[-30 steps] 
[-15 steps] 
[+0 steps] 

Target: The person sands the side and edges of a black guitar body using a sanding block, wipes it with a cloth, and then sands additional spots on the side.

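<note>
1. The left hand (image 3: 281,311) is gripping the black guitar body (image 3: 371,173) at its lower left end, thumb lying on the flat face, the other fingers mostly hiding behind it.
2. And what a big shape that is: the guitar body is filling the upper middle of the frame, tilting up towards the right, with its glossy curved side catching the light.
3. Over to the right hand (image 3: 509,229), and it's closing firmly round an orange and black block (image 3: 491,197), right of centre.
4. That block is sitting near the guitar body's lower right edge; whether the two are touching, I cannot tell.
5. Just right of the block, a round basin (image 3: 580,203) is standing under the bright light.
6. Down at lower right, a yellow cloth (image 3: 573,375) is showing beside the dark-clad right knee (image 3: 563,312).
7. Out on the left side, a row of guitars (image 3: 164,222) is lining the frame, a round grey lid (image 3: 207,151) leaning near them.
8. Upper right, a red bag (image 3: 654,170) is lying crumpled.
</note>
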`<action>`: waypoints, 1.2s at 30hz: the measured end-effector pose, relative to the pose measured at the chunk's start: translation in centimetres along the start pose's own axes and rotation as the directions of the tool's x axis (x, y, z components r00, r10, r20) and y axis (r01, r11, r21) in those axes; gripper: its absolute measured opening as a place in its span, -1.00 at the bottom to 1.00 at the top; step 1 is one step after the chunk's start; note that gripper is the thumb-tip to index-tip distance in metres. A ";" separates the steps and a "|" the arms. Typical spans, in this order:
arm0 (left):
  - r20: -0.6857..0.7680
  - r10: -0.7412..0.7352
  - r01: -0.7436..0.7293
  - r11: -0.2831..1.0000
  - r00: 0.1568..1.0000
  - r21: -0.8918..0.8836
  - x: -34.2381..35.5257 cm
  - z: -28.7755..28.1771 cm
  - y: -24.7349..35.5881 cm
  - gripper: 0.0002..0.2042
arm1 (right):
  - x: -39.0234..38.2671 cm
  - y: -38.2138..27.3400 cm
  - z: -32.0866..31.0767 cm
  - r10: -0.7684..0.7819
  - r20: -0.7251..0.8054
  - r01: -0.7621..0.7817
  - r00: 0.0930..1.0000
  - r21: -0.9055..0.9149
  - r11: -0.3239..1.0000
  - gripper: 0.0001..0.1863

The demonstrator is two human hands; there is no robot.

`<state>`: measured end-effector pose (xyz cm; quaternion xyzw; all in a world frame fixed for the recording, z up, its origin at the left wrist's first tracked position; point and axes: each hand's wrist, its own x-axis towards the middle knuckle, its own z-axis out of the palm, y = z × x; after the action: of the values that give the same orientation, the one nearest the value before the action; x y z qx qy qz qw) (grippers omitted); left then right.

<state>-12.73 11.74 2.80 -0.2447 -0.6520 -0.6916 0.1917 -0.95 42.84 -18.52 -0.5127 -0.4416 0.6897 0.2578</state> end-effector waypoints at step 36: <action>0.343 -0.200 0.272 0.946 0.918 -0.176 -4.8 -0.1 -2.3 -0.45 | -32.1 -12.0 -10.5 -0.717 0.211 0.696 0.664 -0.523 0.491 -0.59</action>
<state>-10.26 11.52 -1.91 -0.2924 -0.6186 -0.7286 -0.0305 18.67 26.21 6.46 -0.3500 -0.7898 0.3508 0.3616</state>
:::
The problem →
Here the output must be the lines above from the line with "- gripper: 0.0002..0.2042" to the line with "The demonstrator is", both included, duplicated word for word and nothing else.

Response to this task →
  - gripper: 0.0002..0.2042
arm1 (right):
  - x: -39.0234..38.2671 cm
  - y: -38.2138..27.3400 cm
  - z: -32.0866..31.0767 cm
  - r10: -0.7684..0.7819
  - r20: -0.7251..0.8054
  - r01: -0.7621..0.7817
  - r00: 0.0930..1.0000
  - r21: -0.9055..0.9149
  - r11: -0.3239..1.0000
  - gripper: 0.0001..0.1863

The demonstrator is two human hands; there is no robot.

No further output will be produced for this exercise.